The initiative directly addresses recommendations from President Donald Trump’s Working Group on Digital Asset Markets (WG-DAM), which issued 18 distinct recommendations.
Acting CFTC Chair Caroline Pham stated:
“There is a clear and simple solution the CFTC can implement now.”
A spot crypto asset contract proposed under this plan would function as a listed contract, resembling a futures product but tracking current (“spot”) crypto prices on a designated contract market (DCM) registered with the CFTC.
In its usual regulatory purview, the CFTC oversees derivatives, not commodities. However, Title 7 of the Commodity Exchange Act permits the CFTC to regulate commodities (including digital assets, potentially) except in cases of fraud or market manipulation.
Public Input Requested
The CFTC specifically invited public feedback on applying Section 2(c)(2)(D) of the Commodity Exchange Act and Part 40 of its regulations.
Section 2(c)(2)(D) mandates that retail commodity transactions involving leverage (margin or financing) must occur on a CFTC-registered DCM. This could provide a regulatory pathway for leveraged, physically-settled crypto products.
Part 40 governs DCMs, covering registration, compliance, and enforcement.
Furthermore, the CFTC requested input on potential implications under the Securities Act, particularly concerning whether non-security assets, potentially qualifying as investment contracts under the Howey Test, could fall under the SEC’s regulatory framework.
Comments are due by August 18.
Focused Recommendations
The WG-DAM report specifically advised the CFTC to clarify: the definition of crypto assets under commodity law; application of registration requirements to decentralized finance entities; and provide guidance to regulated entities on permissible crypto-related activities.

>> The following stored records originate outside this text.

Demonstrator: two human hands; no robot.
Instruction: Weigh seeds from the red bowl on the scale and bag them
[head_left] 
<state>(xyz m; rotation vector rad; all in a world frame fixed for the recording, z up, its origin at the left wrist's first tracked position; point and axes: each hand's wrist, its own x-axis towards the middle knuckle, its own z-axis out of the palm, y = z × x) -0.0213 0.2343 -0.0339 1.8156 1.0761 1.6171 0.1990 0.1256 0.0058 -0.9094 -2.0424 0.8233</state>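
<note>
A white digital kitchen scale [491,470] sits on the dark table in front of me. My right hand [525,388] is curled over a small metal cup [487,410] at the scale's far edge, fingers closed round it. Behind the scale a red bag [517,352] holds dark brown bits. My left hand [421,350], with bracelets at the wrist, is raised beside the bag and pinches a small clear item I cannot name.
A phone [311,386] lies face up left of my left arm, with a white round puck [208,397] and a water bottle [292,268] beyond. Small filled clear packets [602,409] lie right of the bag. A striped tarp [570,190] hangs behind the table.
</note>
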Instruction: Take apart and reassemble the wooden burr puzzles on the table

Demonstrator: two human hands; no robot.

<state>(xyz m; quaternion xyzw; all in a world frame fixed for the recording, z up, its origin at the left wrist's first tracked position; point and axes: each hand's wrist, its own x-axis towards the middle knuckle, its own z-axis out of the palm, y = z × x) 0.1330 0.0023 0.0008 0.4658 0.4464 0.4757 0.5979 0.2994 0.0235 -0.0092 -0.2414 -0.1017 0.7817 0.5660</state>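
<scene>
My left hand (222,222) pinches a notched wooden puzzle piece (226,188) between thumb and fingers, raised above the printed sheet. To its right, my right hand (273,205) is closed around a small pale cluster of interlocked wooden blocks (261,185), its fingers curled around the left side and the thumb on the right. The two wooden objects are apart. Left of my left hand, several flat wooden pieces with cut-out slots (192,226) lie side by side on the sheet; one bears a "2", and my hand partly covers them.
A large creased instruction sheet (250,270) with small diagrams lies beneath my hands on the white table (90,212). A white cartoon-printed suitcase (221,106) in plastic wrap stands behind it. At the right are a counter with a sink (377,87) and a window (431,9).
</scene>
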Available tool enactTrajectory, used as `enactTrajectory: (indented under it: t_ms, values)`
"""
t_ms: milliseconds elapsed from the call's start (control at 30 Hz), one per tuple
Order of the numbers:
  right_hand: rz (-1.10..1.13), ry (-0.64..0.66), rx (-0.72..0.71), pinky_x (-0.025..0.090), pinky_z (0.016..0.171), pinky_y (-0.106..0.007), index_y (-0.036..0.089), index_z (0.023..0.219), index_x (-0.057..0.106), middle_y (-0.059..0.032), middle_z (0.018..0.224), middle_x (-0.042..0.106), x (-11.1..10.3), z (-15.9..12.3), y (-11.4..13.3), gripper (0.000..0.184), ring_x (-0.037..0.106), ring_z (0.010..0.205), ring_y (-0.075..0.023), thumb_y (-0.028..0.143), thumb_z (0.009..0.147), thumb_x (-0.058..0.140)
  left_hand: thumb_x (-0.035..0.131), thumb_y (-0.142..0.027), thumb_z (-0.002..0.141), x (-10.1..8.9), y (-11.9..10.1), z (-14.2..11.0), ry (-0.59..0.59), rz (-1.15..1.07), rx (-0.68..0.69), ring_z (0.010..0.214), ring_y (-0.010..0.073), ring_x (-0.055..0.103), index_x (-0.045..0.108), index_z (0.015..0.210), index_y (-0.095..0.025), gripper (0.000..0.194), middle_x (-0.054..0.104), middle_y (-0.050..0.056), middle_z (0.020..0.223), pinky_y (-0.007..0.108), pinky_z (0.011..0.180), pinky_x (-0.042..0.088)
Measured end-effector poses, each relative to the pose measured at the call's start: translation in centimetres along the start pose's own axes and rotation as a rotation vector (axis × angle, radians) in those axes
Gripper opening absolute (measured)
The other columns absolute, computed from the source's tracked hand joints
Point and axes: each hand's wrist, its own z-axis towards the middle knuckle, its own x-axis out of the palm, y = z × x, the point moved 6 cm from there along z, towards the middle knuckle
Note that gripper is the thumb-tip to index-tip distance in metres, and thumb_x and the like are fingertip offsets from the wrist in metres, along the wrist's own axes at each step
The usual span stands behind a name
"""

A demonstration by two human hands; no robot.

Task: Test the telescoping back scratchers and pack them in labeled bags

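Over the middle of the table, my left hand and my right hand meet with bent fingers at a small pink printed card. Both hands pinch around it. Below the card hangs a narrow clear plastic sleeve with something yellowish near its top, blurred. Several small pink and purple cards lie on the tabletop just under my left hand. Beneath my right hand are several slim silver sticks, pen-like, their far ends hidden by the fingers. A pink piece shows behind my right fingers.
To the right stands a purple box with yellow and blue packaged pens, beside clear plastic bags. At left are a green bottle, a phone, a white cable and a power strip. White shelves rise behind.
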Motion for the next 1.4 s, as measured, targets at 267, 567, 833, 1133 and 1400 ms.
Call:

Additionally, the CFTC must consider amending existing rules to accommodate blockchain-recorded derivatives.
Fifteen other recommendations targeted coordination with complementary agencies, including the SEC.
Commission Leadership Hurdle
The CFTC administration and its regulatory capacity face a challenge: currently holding only two commissioners.
Former Chair Rostin Behnam resigned in January 2025; Chair Summer Mersinger and Commissioner Christy Goldsmith Romero stepped down in May 2025.
Meanwhile, President Trump’s nominee, Brian Quintenz, remains pending Senate confirmation, after the White House intervened to delay a vote.